EXERCISE
Please give back word for word the lines of the material below between the line containing "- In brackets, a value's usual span" and the line containing "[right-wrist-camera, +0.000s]", inclusive.

DATA SEGMENT
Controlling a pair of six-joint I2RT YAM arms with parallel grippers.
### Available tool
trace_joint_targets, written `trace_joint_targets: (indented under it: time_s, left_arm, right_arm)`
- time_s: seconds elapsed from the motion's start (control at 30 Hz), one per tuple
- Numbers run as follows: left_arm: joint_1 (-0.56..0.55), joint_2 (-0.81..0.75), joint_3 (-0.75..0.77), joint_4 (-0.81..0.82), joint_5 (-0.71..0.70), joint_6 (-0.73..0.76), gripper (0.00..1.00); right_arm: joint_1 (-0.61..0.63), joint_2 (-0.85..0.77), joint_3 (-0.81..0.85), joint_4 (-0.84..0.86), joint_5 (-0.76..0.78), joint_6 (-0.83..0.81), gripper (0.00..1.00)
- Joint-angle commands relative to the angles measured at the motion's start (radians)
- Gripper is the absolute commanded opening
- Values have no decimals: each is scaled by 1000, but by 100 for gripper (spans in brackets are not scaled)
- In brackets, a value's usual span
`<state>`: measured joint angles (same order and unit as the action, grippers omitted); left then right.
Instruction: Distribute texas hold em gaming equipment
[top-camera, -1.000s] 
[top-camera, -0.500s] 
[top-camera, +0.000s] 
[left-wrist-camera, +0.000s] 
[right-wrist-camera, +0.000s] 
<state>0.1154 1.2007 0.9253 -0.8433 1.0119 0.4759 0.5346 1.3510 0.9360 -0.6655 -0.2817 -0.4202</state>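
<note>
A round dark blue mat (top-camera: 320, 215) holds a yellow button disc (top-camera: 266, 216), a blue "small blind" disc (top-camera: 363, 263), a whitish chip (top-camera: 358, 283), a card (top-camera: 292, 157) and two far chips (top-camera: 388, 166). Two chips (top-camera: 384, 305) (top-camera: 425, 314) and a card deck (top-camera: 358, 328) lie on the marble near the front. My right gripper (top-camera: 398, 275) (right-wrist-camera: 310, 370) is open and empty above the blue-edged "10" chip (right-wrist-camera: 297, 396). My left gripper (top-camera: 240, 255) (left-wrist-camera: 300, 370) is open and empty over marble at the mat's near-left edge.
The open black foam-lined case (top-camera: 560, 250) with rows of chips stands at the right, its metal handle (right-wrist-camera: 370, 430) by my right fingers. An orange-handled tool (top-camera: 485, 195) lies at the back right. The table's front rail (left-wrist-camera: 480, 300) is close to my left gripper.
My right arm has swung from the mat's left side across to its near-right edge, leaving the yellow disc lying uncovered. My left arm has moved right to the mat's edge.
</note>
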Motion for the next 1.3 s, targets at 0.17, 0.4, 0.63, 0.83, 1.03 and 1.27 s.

YOUR SOLUTION
- In brackets, a value's usual span
`<state>`: measured joint angles (same order and unit as the action, grippers omitted); left then right.
Instruction: Distribute texas hold em gaming equipment
[top-camera, -1.000s] 
[top-camera, -0.500s] 
[top-camera, +0.000s] 
[left-wrist-camera, +0.000s] 
[right-wrist-camera, +0.000s] 

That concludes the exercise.